Social media has been filled the past several weeks with information about Black Friday (hmmm- doesn’t sound so good to me!) and #optoutside, an effort that started with REI to go against the tide and refuse to open their stories the day after Thanksgiving. REI, and soon others, encouraged people to step out of the retail lines and into the outdoors.
Some of our family did just that today. We headed up to southern New Hampshire to get outside with my sister. I brought along my daughter and grandboy. A morning hike was just what we needed after a day of too much food!
Rather than add more driving to the hour+ we’d already driven from Massachusetts, we chose to visit a spot quite near where Beth lives, in Derry, NH, the Taylor Saw Mill historic site. As luck would have it we encountered Robert Spoerl, Land Agent for the State of New Hampshire, who had keys to the saw mill and gave us a quick, personal tour of the mill.
He pointed out the different ways wooden sections of the site were milled–some hewn with an ax, others cut in a circular sawmill. This mill building is not original to the site–parts of three different sawmills were cobbled together to recreate a working mill on the site of what was once a working mill.
Spoerl explained that when looking at any old New England structure, it’s important to keep in mind, “Thrifty New Englanders would hear of a barn getting torn down and salvage the usable wood to rescue for another building project. You have to pay attention to different parts of any building when you are trying to figure out the age of the structure.”
We were not able to see the mill in operation because of low water, but we’d love to return in the spring to see the mill doing the work it was designed for.

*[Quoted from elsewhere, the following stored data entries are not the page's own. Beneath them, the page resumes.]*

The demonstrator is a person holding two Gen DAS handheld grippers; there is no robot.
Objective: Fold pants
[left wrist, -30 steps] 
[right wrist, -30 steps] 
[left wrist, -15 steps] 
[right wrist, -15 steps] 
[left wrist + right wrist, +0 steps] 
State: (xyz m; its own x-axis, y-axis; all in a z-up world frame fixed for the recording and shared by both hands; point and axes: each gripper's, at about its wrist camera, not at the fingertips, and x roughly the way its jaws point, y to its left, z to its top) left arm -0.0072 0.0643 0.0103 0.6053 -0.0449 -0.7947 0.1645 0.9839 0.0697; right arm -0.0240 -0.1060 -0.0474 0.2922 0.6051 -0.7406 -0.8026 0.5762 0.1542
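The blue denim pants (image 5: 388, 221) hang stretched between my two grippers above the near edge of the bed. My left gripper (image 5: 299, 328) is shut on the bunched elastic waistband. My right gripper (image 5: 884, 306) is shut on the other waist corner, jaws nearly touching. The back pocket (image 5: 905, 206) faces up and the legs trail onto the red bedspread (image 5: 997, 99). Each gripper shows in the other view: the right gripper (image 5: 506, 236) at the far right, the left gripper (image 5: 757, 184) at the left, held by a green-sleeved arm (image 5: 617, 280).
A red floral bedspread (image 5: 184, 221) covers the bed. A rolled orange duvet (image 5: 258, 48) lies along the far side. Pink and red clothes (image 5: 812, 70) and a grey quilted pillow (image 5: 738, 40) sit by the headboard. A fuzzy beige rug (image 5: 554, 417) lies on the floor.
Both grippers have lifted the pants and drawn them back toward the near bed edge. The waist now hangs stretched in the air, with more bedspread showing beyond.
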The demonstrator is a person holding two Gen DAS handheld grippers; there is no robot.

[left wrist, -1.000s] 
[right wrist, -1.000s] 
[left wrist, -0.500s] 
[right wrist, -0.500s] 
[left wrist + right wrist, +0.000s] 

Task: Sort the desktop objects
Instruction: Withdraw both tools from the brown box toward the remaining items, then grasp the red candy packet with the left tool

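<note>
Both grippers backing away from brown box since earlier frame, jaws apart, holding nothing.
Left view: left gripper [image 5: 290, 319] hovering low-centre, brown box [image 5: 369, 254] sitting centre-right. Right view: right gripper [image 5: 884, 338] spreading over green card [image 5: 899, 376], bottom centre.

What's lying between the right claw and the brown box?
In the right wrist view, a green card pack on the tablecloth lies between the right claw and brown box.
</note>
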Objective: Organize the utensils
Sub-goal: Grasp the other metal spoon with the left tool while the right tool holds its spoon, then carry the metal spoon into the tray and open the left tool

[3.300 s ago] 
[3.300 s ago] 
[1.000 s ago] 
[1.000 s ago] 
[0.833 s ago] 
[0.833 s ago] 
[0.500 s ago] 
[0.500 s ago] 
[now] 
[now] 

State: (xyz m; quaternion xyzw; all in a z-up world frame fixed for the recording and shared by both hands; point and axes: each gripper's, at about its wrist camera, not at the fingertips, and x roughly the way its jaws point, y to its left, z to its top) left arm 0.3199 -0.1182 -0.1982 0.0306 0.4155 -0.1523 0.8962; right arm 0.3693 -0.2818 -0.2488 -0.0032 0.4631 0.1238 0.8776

Spoerl advised us on trail conditions, and suggested that heading out along the eastern shore of the mill pond would be a great walk. We took his advice and had a wonderful time.
Two-year old David kept announcing, “Hike!” to which we agreed, yes, he was hiking. His little legs lasted for most of the walk, but he was pretty glad for a ride near the end, as we headed back.
The success of our hike ensures we will make plans to visit again soon, and we’ll do our best to include “a hike!” in the plans.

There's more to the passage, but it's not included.